Single – gorszy sort według abp. Jędraszewskiego

Abp Marek Jędraszewski wystąpił z pochwałą małżeństwa i rodziny. Dobrze, ale na tym nie skończył kazania do pielgrzymki rodzin w Kalwarii Zebrzydowskiej. Bo od razu dołożył osobom, które nie żyją w małżeństwie i nie zakładają rodziny: „Wbrew temu co głoszą modne ideologie, człowiek nie żyje i nie umiera dla siebie. W społeczeństwie singli człowiek egzystuje jako samotna wyspa, przelotne związki z innymi są nietrwałe i zawierane bez zobowiązań”.

To kolejna kuriozalna wypowiedź metropolity krakowskiego. Nie dość, że nieodpowiedzialnie uproszczona i krzywdząca osoby prowadzące życie samotne, to jeszcze aż prosząca się o ripostę: a czy metropolita ma też na myśli samego siebie? Bo socjologicznie biorąc, sam jest „singlem” i „singlami” są oficjalnie wszyscy duchowni jego Kościoła. Na dodatek „singlem” jest Jarosław Kaczyński, a „singielką” Krystyna Pawłowicz.

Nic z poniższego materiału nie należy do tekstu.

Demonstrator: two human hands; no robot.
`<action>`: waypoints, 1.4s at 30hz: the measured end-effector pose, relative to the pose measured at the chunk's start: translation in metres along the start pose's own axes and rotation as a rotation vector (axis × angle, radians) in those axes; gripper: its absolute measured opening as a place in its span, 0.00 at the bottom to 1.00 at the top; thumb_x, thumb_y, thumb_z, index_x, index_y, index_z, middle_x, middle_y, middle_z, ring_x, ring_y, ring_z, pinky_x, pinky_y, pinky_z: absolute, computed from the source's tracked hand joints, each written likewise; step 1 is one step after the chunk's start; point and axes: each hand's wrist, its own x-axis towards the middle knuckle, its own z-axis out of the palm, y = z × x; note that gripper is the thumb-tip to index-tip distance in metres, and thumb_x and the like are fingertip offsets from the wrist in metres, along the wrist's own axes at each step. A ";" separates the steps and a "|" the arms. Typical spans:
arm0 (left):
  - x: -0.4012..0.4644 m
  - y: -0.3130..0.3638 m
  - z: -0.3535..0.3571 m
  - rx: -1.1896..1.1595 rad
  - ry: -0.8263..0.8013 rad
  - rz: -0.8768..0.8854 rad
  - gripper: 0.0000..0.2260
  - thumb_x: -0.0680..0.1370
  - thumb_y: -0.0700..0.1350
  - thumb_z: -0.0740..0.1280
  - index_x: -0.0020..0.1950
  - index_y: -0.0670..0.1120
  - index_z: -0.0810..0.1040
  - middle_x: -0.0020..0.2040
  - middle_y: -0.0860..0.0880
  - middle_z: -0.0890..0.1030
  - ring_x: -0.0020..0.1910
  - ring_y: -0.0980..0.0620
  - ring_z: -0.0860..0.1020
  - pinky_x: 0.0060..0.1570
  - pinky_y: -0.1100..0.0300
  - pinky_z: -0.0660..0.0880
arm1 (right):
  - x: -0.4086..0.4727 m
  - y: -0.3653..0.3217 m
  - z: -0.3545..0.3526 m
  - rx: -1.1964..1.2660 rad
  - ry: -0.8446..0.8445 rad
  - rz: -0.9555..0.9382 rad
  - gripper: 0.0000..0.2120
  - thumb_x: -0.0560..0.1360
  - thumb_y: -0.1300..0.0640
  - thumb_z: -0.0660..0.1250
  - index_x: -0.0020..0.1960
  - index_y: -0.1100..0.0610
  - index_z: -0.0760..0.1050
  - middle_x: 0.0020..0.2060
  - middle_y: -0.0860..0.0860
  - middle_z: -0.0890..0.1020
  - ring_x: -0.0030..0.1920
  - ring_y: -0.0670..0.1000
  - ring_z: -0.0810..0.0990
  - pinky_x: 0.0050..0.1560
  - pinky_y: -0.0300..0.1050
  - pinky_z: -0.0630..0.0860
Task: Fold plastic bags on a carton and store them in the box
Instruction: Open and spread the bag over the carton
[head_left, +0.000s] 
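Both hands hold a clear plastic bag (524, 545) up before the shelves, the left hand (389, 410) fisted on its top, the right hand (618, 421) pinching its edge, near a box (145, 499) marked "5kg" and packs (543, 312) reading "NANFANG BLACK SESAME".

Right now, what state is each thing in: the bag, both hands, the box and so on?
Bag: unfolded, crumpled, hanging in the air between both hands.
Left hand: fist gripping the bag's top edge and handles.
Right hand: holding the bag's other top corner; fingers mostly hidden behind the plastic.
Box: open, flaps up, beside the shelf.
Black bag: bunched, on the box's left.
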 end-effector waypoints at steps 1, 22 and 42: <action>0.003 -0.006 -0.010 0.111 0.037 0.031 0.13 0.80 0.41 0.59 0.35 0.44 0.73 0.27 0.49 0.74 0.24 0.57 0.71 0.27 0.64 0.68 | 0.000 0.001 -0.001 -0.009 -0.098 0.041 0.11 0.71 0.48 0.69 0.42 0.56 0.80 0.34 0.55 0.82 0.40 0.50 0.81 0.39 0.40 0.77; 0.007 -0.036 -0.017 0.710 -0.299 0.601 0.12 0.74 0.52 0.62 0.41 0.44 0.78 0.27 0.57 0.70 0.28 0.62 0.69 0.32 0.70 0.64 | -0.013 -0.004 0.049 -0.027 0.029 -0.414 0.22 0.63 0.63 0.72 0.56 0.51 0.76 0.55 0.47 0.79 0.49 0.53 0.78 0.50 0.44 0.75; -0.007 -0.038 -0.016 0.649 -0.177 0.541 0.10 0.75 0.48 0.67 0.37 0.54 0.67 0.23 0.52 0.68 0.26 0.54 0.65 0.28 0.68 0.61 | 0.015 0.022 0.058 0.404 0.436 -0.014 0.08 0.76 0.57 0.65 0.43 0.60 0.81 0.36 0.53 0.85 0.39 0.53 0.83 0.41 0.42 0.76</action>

Czy arcybiskup także ich i księży rzymskokatolickich miał na myśli, gdy dezawuował „modne koncepcje psychologiczne” głoszące, że człowiek powinien skoncentrować się na własnej samorealizacji? To żenująca karykatura nowoczesnej psychologii i antropologii. Wbrew temu, co głosi ideologia katolicka w ujęciu metropolity, współczesna wiedza o człowieku jako zarazem autonomicznej osobie i istocie społecznej wcale nie zachęca go do egotyzmu i egoizmu, lecz do wolności szanującej wolność innych ludzi.

Każdy ma prawo do własnej drogi przez życie, w rodzinie i małżeństwie czy poza nimi, do poszukiwania szczęścia i spełnienia w relacji i współdziałaniu z innymi ludźmi – albo w dobrowolnej rezygnacji z intensywnych kontaktów społecznych. Różnego rodzaju samotnicy z wyboru (lub z konieczności, jak osoby owdowiałe) to też pełnoprawni i pełnowartościowi ludzie. Nie po tym, czy żyją samotnie, czy nie, czy płodzą dzieci, czy nie, czy wchodzą w związki uczuciowe, czy nie, ale po owocach ich życia możemy ich oceniać, jeśli odczuwamy taką potrzebę.

Po ludzku biorąc, singiel w sutannie nie jest lepszy ani gorszy od singla w dżinsach, garniturze, mundurze czy dredach. Singiel metropolita nie jest gorszy ani lepszy od singla LGBT. Obaj nie są gorsi ani lepsi od ludzi żyjących w małżeństwie i założonych przez siebie rodzinach. Mówiąc językiem religijnym: wszyscy są dziećmi Boga, a w języku uniwersalistycznym – jedną rodziną ludzką.

Czy metropolita słyszał o ojcach pustyni egipskiej, mistykach i pustelnikach różnych religii, samotnych twórcach, naukowcach? Wybierali drogę „singli”, by pomnażać dorobek cywilizacji i chwała im za to. Tak samo jak chwała „singlom” szerzej nieznanym, a żyjącym jak Pan Bóg czy etyka humanizmu przykazuje. Nic metropolicie do nich. Powinien pamiętać frazę trapisty Tomasza Mertona: nikt nie jest samotną wyspą. A jeśli ktoś boryka się z samotnością, trzeba mu pomóc, okazać empatię, a nie wytykać go palcem z ambony.